Active Managers Deliver: Evidence from the Australian Micro-Cap Sector

Foresight’s latest analysis of the Australian equity strategies reveals some interesting insights. While the big-caps have done very well over the past 10 years, Micro and Small caps have delivered negative total returns since 2007. This poor performance over the period means investors that picked active management over passive were generally well rewarded on a fee and risk-adjusted basis. This is not a surprise given how under-researched this segment of the market is.

The case for active management is quite strong, however, both fees and capacity can be an issue for many institutional investors. Still, we believe investors should not overlook the potential for high alpha (net of fees) from this segment of the market. That said, volatility and liquidity are the issues that need to be carefully addressed.

Performance statistics presented in the dashboard below clearly show the level of volatility experienced by micro-cap index (S&P/ASX Emerging Companies). For example, between 2010 and 2015, the index returns were negative for five consecutive years. A skilled active manager can help dampen this type of volatility in a micro-cap portfolio.

By their very idiosyncratic nature, micro-cap sector is less correlated with the broader market and large cap segments. The average correlation between micro-cap index and ASX All Ords was 0.44 percent over the five-year period to 30 June 2017. As expected, the correlation between small and micro-caps segments was higher at 0.78 percent. The correlation benefits can be enhanced when alpha patterns of a skilled manager is considered.

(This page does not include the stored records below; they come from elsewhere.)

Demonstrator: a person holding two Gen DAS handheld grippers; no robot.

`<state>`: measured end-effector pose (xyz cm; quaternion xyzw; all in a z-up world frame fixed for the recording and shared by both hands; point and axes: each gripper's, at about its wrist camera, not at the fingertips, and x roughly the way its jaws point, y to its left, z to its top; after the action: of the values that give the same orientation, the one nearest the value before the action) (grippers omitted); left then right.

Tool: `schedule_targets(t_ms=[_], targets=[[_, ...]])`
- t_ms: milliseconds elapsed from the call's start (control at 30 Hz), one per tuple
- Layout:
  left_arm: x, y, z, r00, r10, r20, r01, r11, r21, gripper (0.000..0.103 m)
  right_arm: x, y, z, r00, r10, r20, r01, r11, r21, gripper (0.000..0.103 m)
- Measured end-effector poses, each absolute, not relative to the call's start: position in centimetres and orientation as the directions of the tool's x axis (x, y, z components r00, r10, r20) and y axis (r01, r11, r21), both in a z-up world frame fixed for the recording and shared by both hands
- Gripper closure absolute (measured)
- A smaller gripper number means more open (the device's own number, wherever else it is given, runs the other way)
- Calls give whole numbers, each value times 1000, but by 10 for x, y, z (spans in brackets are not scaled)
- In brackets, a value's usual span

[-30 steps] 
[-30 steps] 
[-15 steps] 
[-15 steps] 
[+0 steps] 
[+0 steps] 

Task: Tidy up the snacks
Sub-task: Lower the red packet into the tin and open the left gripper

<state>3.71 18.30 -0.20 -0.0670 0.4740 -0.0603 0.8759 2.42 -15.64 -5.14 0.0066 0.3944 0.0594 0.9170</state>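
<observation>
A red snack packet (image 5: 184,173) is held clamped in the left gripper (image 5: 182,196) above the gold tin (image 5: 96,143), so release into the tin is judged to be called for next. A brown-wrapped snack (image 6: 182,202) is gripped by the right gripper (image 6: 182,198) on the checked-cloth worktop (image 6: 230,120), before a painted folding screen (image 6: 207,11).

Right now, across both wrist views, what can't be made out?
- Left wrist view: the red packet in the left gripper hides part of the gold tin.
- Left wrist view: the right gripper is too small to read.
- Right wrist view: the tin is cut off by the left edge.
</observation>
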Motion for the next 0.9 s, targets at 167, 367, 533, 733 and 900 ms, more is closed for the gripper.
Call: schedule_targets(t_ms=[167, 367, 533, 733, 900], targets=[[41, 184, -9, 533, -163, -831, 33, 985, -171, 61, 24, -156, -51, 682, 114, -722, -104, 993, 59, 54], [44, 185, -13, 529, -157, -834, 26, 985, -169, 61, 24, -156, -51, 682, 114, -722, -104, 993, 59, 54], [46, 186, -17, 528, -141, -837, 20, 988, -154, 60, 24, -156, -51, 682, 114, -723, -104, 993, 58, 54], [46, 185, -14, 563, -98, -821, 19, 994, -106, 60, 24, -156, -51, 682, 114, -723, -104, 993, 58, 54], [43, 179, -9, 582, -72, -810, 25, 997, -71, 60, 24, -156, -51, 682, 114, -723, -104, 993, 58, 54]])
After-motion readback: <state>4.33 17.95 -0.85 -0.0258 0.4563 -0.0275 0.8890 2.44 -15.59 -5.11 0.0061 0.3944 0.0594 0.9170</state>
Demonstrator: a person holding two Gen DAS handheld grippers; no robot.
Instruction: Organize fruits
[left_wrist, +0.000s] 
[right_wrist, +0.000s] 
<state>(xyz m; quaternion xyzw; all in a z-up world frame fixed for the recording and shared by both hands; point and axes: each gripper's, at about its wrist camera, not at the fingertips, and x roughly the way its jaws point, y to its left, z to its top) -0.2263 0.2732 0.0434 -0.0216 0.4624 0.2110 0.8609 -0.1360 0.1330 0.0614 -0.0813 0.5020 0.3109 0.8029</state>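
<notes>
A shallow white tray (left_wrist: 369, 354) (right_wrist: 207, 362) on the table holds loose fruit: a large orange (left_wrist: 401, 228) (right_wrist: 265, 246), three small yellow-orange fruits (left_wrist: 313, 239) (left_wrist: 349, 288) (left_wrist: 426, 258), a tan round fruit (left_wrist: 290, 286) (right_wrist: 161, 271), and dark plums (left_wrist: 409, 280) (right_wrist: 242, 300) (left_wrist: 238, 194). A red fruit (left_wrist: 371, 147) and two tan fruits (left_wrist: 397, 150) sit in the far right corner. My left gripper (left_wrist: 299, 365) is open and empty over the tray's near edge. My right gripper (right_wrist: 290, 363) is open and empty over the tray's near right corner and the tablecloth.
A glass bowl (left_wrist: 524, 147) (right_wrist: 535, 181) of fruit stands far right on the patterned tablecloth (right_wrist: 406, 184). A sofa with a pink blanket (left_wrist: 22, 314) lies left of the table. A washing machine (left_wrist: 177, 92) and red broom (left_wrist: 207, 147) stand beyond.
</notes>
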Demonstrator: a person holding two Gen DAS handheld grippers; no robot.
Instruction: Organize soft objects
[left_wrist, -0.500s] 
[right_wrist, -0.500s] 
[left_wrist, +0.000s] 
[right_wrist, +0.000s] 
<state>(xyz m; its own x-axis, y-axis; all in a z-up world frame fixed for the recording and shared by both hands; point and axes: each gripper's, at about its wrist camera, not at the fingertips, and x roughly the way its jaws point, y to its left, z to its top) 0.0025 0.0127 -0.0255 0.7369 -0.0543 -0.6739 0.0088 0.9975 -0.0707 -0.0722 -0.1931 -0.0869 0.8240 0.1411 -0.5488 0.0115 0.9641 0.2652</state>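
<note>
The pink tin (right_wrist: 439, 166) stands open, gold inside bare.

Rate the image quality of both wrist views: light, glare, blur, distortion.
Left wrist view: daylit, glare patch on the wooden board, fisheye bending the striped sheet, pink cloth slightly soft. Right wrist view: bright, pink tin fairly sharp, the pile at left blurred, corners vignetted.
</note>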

Analysis of the micro-cap manager performance by Foresight using Morningstar data-set shows strong breadth of outperformance by active managers. Of the total managers with three and five year track-records, 83% of managers beat the index over three year and 100% beat the index over 5 years for the open ended funds. This observation is also consistent for the separate account performance.

There is strong evidence that active management adds value in the Australian micro-cap sector. It is one of the few segments of the market where institutional and wholesale clients could consider allocations to active management. Volatility, drawdown, liquidity risks need to be kept in mind. Fees can be high but it is worth paying for a skilled active manager. Capacity constraints are an issue but we have observed good supply of capacity being added from new boutiques and existing managers adding micro-caps to their product suite.

Analysis of the risk adjusted returns using the Sharpe Ratio and the Information ratio shows the median manager delivered positive results. As always, the dispersion between managers is quite high. Picking an above median manager over the past three years would have delivered strong Sharpe and information ratios to investors.